I have two
things on my mind…..
First - On
Pentecost in the Epistle to the Romans there is that line about “who hopes for
what is seen?” If I know what the gift I
am about to receive is – then I don’t need to hope for it at all. It is either what I want and need or it is
not. There is no mystery in that at
all. “If we hope for what we do not see,
we wait for it with patience.”
Now I will
readily admit that patience is not one of my strong points. I am a do it now – get it done sort of
gal. My idea of waiting patiently for something
to happen is to play with my smart phone while I pat my foot and become
increasingly anxious over the outcome of my plans. But I think there is a subtle difference
here. I think what Paul is trying to say
is that this thing that is not seen is so beyond our wildest imagination – that
we don’t even know it is coming. What
God has in mind is not even on my radar screen.
So of course we wait with patience – we do not know it is coming. And yet in some mysterious way we do. And that is what the hope is really about –
this hope for what is not seen is faith.
And in the end when we have no words to even approach the mystery we do
not see, it is God who gives us the gift of the Holy Spirit and it is the Holy
Spirit who speaks for us – and you got to love this line. “With sighs too deep for words”
Second - On
Pentecost we hear in this wonderful story of the early church how the Holy
Spirit came and lit up the followers of Jesus literally and figuratively. They went into the streets telling Jesus’
story to anyone who would listen and they were understood in unexpected and miraculous
ways. And so I wonder, when are our
voices unintelligible? What is it that
touches our tongues so that others might hear and understand? What is it that takes the words we speak and
transforms them for the hearers into God’s message? The author of Acts tells us that it is the
very Spirit of God that fills us with love, compassion, and a willingness to
reach out to our brothers and sisters, to listen intently to the stories of
struggle, to speak truthfully and openly in telling our own stories. When we open our hearts up to God and allow
the Spirit to work in and through us then we are speaking the universal
language of Love and we are able to be understood and to understand.
God’s Love,
God’s Light, God’s Spirit comes to us as a free gift. It is given to all – each in her own language
– so that all might share in the grace of it.

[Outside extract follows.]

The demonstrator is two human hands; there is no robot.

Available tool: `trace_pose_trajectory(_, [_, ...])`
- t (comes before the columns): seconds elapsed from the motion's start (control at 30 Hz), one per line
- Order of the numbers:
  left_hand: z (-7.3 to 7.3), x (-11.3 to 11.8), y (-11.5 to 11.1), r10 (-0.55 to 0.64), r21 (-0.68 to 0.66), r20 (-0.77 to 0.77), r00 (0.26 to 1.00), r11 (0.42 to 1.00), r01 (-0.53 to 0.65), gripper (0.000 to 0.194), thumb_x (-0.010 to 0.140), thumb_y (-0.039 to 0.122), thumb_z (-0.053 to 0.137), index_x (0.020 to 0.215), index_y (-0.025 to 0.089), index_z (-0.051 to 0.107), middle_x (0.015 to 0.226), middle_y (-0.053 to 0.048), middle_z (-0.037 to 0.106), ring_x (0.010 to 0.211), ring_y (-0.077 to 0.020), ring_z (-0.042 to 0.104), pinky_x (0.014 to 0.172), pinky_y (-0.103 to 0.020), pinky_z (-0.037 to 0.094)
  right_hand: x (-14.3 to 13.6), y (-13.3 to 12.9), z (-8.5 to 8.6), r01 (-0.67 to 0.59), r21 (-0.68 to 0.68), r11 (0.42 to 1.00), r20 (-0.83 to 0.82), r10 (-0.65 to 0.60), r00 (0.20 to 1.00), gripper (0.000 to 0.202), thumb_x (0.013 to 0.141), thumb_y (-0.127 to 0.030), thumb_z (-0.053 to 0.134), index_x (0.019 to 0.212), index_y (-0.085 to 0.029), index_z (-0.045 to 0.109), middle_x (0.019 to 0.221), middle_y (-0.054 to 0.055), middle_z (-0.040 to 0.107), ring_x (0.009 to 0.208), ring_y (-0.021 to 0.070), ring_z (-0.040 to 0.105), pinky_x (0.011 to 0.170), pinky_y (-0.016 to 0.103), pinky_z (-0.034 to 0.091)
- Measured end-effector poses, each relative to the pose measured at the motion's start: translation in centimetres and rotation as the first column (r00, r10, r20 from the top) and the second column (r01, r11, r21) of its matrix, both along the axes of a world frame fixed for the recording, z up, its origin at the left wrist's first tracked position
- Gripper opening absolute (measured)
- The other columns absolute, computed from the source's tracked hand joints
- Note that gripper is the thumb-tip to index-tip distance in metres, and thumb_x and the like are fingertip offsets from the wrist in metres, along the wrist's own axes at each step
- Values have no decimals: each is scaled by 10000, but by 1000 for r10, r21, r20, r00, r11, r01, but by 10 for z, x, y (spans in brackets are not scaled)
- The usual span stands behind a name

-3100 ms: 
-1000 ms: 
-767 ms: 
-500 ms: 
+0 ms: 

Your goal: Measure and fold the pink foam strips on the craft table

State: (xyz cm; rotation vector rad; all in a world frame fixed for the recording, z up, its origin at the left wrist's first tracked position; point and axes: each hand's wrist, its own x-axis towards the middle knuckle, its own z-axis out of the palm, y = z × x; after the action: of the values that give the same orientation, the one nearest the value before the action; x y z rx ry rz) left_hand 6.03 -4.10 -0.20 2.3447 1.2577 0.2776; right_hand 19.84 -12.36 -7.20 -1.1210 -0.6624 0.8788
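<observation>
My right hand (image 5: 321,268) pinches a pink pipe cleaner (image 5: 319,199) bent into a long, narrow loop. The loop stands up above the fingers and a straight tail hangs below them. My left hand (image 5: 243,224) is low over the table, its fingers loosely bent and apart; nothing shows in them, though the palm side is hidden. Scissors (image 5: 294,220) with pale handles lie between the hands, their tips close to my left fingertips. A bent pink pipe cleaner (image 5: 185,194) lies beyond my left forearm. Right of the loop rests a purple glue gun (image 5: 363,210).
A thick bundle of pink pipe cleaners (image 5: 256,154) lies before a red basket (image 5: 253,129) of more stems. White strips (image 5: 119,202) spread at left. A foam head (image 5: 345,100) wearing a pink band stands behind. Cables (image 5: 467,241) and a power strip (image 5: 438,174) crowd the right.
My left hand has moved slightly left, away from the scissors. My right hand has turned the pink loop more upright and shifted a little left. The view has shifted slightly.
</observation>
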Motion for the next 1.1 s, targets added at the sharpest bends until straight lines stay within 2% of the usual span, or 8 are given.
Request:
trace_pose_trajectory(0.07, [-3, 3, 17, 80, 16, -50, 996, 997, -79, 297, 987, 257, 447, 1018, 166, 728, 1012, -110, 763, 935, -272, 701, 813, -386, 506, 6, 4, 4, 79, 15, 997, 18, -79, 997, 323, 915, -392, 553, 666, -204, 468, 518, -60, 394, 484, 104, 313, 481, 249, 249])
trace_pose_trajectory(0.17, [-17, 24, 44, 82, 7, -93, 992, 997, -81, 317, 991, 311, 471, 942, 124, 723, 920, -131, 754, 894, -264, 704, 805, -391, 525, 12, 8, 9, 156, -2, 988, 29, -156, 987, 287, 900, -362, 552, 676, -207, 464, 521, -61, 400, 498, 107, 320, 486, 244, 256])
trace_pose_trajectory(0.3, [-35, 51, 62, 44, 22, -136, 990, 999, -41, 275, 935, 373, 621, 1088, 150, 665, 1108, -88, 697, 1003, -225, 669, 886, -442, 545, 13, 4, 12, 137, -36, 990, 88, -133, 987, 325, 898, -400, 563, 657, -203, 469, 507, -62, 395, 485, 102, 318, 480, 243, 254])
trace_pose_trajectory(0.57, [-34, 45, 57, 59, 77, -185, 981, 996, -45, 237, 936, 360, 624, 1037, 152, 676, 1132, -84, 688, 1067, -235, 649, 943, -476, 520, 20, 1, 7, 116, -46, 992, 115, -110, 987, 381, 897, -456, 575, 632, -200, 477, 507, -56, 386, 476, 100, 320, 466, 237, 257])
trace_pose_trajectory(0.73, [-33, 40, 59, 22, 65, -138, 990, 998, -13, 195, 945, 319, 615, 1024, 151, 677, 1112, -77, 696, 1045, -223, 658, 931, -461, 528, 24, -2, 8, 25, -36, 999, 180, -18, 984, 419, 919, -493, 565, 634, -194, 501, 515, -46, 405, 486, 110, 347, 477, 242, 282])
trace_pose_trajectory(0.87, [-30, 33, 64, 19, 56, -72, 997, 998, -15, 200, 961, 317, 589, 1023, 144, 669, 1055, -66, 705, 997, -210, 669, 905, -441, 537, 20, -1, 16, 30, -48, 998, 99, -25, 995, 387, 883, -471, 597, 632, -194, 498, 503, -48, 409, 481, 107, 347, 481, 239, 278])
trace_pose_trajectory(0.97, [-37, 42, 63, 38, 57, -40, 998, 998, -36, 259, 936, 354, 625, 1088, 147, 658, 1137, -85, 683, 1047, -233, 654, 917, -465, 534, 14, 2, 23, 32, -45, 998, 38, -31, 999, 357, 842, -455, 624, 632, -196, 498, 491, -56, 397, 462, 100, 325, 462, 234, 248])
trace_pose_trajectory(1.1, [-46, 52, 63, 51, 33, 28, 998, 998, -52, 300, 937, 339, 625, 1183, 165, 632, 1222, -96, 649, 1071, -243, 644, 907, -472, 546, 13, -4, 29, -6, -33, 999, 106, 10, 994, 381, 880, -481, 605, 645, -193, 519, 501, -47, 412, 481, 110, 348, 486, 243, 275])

It sets us on fire with energy and excitement. It burns like a hot coal in our bellies giving
us the passion and desire, and energy to climb to the top of the mountain. It is all we need for the journey. God’s spirit fills every void and stretches
as far as the imagination can carry us.
11th
Century rabbi named Meir ben Issac wrote a poem for that speaks of God’s Love:
"Could
we with ink the ocean fill, Were every blade of grass a quill, Were the whole
world of parchment made, And every man a scribe by trade, To write the love of
God above would drain the ocean dry; Nor could the scroll contain the whole,
Though stretched from sky to sky."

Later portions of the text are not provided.